» **WHAT NEEDS TO BE DONE**: Determine the count of lines in the following entries that contain the string "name". Write only the number.

--------------------

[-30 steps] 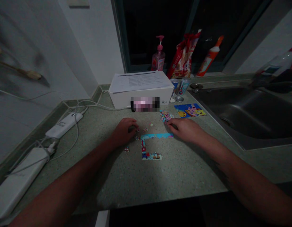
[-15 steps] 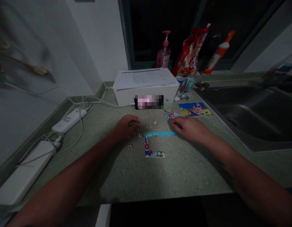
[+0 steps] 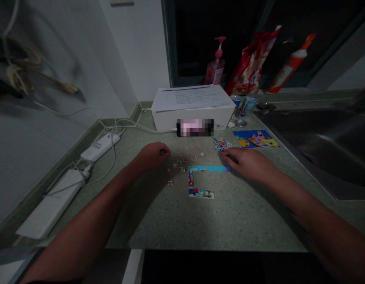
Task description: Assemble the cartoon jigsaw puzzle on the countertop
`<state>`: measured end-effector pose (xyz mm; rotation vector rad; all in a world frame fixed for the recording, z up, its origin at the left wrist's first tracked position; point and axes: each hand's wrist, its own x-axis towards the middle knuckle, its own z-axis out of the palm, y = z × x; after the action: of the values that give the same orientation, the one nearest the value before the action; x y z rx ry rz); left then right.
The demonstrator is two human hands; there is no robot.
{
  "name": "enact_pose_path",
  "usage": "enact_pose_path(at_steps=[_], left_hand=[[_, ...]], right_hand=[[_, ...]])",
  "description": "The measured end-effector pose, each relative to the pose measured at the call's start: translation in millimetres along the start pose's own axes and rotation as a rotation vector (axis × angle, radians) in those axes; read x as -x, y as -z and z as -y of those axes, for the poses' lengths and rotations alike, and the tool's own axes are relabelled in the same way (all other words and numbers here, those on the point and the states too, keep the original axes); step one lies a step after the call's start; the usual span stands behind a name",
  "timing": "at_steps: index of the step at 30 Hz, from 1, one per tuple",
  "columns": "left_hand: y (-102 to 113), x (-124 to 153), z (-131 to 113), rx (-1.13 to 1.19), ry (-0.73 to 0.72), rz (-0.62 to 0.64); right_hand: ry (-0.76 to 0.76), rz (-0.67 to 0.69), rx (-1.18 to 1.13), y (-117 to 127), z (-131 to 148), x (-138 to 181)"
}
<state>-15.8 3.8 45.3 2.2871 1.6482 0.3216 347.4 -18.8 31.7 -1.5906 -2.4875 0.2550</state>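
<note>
The left hand (image 3: 151, 156) is drawing back to the left, away from the half-built jigsaw frame with blue edges (image 3: 190, 181), leaving uncovered the small loose cardboard pieces (image 3: 178, 163) that it was lying over half a second ago. The right hand (image 3: 249, 163) is keeping its place.

Nearest the camera, both bare forearms are reaching across the speckled grey-green stone countertop (image 3: 200, 221). The jigsaw frame is lying flat at the middle of it, shaped like an open bracket. The loose pieces are scattered just left of the frame's upper corner. The left hand is sitting left of those pieces, with its fingers curled into a loose fist. In this dim light, whether a piece is pinched inside is not clear.

The right hand is resting palm down to the right of the frame. Its fingers are stretched out and gripping nothing, and their tips are lying at the right end of the frame's top strip. Just beyond that end, a small heap of colourful pieces (image 3: 221, 144) is lying. A bright yellow-and-blue cartoon picture card (image 3: 255, 139) is lying further right of the heap.

Far left of the frame, two white plastic power strips (image 3: 101, 146) are trailing cables. Behind the frame, a white cardboard box (image 3: 220, 116) is standing with a printed sheet on top. Beyond the box, a pink pump bottle (image 3: 215, 67) is standing at the dark window.
</note>
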Motion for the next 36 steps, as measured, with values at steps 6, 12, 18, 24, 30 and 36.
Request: enact_pose_path(at_steps=[6,12,18,24,30,36], left_hand=[[18,6,6,-0.017,0.004,0.003],[3,19,9,-0.017,-0.120,0.020],[1,29,11,0.025,-0.075,0.039],[-11,30,5,0.069,-0.116,0.060],[-22,29,-3,0.035,-0.148,-0.017],[-23,29,-4,0.027,-0.154,-0.033]], right_hand=[[0.014,-0.024,-0.003,-2,-2,0],[0.015,-0.037,0.006,-3,-3,0],[0.006,0.000,0.009,-2,-2,-1],[0.003,-0.008,0.013,-1,0,0],[0.010,-0.028,0.014,-1,0,1],[0.014,-0.019,0.015,0,2,1]])
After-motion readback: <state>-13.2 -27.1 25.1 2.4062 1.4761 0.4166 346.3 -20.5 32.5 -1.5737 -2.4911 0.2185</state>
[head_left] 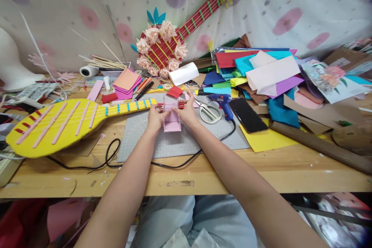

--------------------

» **ANSWER TO THE EXERCISE**: 2